When thousands of sperm cells are released, they all compete in a race toward the egg. Yet only one succeeds in fertilizing it. That single successful sperm determines the beginning of a unique human life ‘you’. If a different sperm had reached the egg instead, a completely different individual would have been formed. That person would have had different genetic traits, personality tendencies, behaviors, and life experiences. In essence, a completely different “you” would have existed.
This is where the cause-and-effect theory comes in. Everything that has happened has a cause from the previous moment and an effect that leads to consequences in the future moment. There is almost nothing in this world that has happened without cause and effect. Now let us go back to the definition of free-will that we discussed in the beginning ‘be the ultimate source or originator of their actions’. If everything from the origin to the end of life is based on cause and effect, patterns and cycles (I have discussed this in my previous article: The Eternal Cycle, please go through it), how can a person be the ultimate source or originator of their actions?

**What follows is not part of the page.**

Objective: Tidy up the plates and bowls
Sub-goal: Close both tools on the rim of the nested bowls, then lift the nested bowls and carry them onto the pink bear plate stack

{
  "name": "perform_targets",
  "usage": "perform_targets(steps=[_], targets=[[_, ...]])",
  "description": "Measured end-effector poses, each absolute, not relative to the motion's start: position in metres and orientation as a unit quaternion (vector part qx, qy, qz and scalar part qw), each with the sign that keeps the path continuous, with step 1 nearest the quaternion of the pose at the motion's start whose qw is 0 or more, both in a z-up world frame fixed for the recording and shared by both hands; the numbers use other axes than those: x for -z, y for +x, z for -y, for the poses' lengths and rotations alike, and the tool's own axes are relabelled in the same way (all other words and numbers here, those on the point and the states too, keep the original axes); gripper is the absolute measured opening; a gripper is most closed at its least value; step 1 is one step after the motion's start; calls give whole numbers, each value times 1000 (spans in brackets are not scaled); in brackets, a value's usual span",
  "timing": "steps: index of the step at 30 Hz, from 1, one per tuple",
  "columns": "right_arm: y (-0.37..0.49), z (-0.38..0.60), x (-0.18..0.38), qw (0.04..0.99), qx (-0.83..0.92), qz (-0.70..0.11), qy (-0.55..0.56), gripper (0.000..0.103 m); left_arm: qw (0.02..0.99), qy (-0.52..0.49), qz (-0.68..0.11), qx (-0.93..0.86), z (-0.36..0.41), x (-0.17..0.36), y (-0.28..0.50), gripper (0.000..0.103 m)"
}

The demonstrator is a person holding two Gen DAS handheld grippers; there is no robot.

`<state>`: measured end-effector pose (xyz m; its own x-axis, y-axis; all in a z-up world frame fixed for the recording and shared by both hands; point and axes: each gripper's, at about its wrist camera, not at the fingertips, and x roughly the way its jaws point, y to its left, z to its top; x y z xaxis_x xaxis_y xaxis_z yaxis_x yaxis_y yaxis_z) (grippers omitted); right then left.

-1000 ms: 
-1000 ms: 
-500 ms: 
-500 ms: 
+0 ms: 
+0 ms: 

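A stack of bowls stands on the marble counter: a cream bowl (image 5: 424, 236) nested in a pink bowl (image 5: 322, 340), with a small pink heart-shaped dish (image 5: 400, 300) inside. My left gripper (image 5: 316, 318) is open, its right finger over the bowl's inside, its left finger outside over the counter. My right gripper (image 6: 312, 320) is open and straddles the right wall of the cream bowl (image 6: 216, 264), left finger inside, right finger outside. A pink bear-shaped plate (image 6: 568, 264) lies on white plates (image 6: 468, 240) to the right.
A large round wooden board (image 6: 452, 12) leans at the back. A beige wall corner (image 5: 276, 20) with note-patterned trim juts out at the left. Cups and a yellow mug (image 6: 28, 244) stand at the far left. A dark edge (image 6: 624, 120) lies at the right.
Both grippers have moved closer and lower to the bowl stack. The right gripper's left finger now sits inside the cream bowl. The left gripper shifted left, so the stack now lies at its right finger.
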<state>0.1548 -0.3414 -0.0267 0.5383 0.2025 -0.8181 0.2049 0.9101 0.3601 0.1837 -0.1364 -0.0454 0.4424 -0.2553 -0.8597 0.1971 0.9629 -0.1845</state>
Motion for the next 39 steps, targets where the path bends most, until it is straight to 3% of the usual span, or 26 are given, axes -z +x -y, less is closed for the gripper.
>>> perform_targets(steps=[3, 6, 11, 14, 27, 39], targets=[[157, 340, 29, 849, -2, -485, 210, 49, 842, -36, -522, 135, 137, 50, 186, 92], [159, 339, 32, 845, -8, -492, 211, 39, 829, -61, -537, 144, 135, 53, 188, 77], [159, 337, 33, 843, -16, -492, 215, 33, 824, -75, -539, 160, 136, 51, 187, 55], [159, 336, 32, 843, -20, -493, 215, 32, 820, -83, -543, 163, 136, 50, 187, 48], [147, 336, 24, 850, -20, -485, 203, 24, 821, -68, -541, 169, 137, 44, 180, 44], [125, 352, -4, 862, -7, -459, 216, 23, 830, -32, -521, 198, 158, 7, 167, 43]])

So this definition itself is a paradox for free will.
RIPPLE EFFECT AND DOMINO EFFECT:
The ripple effect is the phenomenon where a single event or action creates a series of indirect, expanding consequences that spread outward over time and across different areas. The domino effect is a chain reaction in which one event directly triggers a sequence of similar or connected events, each one causing the next in a linear progression. Both these models fundamentally help us not only to understand the patterns and chain reactions but also to understand free will.
A war breaks out on the other side of the world, driven by the political and economic agendas of powerful leaders. As a result, global oil and energy prices rise, stock markets begin to fall, and economic instability spreads across countries. Far away from this conflict, a man sits in another corner of the world, completely disconnected from the war itself. He has no involvement in it, no influence over it, and no role in the decisions that caused it. Yet, despite this, the consequences eventually reach him. His company begins to struggle under rising costs and financial pressure. Unable to sustain salaries and operations, the company is forced to lay him off. Suddenly, the man loses his job. He now finds himself worried about how he will support his family, pay his bills, and secure his future. He did not participate in the war, he did not make any economic decisions, and he did nothing that directly led to this outcome, yet he still suffers its consequences.
This raises a profound question: Where, in this chain of events, is free will?
Let us take another example, A person born on one side of Korea can have a good education, eat good food, doesn’t have to worry about survival, get married, have kids, lead a good life, and die. But a person born just a few kilometers away on the other side of Korea will have to suffer their entire life, eating good food is a dream, getting good sleep is a luxury, every day is a survival quest, and they cannot even have their own haircut. Again, doesn’t this raise the question about free will? Every person’s habits, way of life, choices, character, thoughts, behaviour, actions, interests, personality, appearances, and everything is based on the place they were born, who their parents or family are, what religion they are, what conditions they grew up around, and what are the experiences they have seen in their life.
I had an interesting argument with my friends about free will a few days back. When I asked them the same question above, one of them explained that free will still exists in a country where survival is hard. Even within the limited options they have, for example, within the limited options of haircuts they have, they still get to choose which one they want to have, which is again free will for them. Because we are living somewhere else and have more freedom than them, we are viewing free will as something they don’t have. But if we see from their perspective, they have free will in their mind, even within that small bubble, and they get to decide what they want to do with it, which is free will. The argument he gave is interesting, but if you look at a deeper level, free will inherently means “the power of acting without the constraint of necessity or fate.” If the choice they are making is under the constraint of necessity or fate, within the limited options provided to them, it is not free will anymore. His interpretation of free will does not align with the widely accepted definition of free will.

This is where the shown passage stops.